[mythtv-users] Migrating existing recordings to new Storage Groups

Bruce Markey bjm at lvcm.com
Sat Dec 30 05:18:25 UTC 2006


Matt wrote:
...
> To me it sounded like he had 2 physical discs which he partitioned 7
> times between the two, and that many of the partions are 50GB XFS
> partions, each configured to be a storage group.  This is how I'm
> interpretting what he said... but let's go with that as I'm trying to

Yeah, sorry, I didn't want to go there. I don't like this as
it's counter to the advantage of SG. I wanted to point out
that you may still want more than one group on the same disk...

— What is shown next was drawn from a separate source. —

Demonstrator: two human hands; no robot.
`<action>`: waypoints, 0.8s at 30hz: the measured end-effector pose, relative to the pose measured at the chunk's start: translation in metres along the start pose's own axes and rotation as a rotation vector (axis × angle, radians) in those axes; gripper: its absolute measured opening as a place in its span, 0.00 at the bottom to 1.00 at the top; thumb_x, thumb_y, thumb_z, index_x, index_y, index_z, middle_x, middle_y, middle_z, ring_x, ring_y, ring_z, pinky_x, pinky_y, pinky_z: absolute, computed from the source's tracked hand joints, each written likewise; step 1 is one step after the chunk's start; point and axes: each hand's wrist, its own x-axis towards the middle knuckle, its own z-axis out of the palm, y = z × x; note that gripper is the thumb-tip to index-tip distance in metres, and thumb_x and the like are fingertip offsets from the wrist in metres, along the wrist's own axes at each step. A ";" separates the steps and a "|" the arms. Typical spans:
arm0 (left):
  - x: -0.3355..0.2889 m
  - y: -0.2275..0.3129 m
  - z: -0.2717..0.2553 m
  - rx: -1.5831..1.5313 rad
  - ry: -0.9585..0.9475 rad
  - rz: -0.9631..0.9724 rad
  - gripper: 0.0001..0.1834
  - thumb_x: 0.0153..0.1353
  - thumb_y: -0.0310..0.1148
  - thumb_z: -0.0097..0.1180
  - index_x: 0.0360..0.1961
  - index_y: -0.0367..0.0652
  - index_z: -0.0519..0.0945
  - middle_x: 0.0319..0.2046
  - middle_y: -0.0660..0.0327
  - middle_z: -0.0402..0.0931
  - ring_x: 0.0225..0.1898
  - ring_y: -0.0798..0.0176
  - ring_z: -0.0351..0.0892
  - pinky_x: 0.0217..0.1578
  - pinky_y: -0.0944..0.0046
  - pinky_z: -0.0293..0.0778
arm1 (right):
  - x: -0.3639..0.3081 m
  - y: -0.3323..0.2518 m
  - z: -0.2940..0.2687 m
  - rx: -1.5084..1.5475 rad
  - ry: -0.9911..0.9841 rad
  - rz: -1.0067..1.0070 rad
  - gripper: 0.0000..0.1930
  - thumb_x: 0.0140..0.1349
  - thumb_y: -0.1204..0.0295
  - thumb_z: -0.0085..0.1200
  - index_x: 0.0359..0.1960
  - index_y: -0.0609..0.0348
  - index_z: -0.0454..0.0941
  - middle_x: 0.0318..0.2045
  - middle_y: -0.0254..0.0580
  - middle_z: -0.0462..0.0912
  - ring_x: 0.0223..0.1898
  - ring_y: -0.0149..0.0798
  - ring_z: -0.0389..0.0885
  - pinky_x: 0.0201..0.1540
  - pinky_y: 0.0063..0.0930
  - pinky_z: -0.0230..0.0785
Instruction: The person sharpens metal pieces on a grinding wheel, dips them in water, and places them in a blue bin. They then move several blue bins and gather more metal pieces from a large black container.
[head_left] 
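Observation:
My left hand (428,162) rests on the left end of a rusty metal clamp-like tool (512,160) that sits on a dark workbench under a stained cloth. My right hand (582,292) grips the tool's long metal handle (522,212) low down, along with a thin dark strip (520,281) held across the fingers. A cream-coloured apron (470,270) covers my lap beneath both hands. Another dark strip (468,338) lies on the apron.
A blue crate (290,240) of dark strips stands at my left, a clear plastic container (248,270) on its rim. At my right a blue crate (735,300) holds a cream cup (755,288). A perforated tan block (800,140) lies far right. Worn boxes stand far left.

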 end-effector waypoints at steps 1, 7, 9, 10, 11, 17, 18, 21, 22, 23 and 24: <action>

> get an understanding of the optimization of multiple tuners recording
> at the same time with multiple storage groups.
> 
> For this example, lets say we have two 200GB HD and 4 tuners.  Can you
> give us a comparison of which of the following scenarios would be best
> if all 4 tuners are recording at the same time.  I'm also assuming
> that these disks are only used for MythTV and not for any other OS or
> application functions.

Okay.

> 1) No storage groups - 1 directory on a single partition - obviously,
> this is what a lot of people see now, and is worst case from a disk
> I/O performance standpoint

Right. This is the problem. Four recordings, playback of another
and four commflag at the same time. Though realtime commflag
often can read from buffered memory, this could be nine positions.
To make things worse, lets imagine striping several disks (great
idea for a usenet news server, terrible for video files). So now
rather than streaming continuous video, it writes a stripe then
seeks on another disk for the next bit. This is true for each
file so each disk is now seeking between nine positions. I wouldn't
want to sit too close and risk getting hit by shrapnel.

> 2) Storage groups - 1 partition on disk 1, 1 partition on disk 2.  The
> 4 tuners will be recording, most likely, two to a partition.

For it. FYI, there is an internal scoring system to decide
which is best by deciding things like, it's better to write
two files to the same local disk than one to a remote but
better to write one remote than three to the same local disk.
Transcode and commflag jobs count too but author Chris Pinkham
knows more about this than I do.

> 3) Storage groups - 2 partitions on disk 1, 2 paritions on disk 2.
> The 4 tuners will be recording, most likely, one to a partition.

Right. Here's where you have to go beyond the black box and pictrue
what is really happening inside the disk drive. Imagine that the
drive is opened up and you can see the platters spinning and the
head arms swinging back and forth. If there are two recordings
in one partition, they are being written close together. The
drive should have no problem flopping between these two positions.
If there was one recording, it could tick off track to track seeks
and it would be a slam dunk.

If there were two partitions on the same spindle, there would
still be no problem moving but now it has to traverse ~50% of
the tracks on the disk to get to the other partition. So, it
will work but there is no advantage to doing so and it is actually
less efficient.

> Is there any benefit to having the head thrashing 2 different places
> on a single disk with partitions versus without partitions?  I hope I
> clearly stated what I was trying to get at.

You did.

Reality check is that a 3.6GB/hr recording only needs to write
1MB/sec and disks can stream tens of MB/sec. The problem is that
they only write when the heads are positioned over the target
blocks. When they seek, no data is being read or written.

A 7200rpm disk spins 120 times per second and so the disk could
write a max of 120 times the total size of an average cylinder.
Seek times are on an order of 10ms so the disk can seek about
100 times per second. If I had a news server with an average
file size of 5k and the articles in all different directories,
it couldn't seek more than 100 times and would write less than
500kb/s (actually, it has to seek, wait for the disk to rotate
to the target block, write then seek again so <200k is a better
estimate.

For most apps, if the disk writes are slow, the app just runs
slower while it waits. However, for recording video, there are
going to be 30 frames per second whether the disks are ready or
not (see Lucy in the chocolate factory).

So, the problem isn't if the disks are "fast" enough (whatever
that means), there's speed to burn. The problem is that if the
disks spend >90% of there potential throughput moving from place
to place before getting back to the same file and not being able
to write anything that whole time, then there will be problems
that result in dropped frames and other badness. The best case
solution is one spindle, one partition, one recording in progress.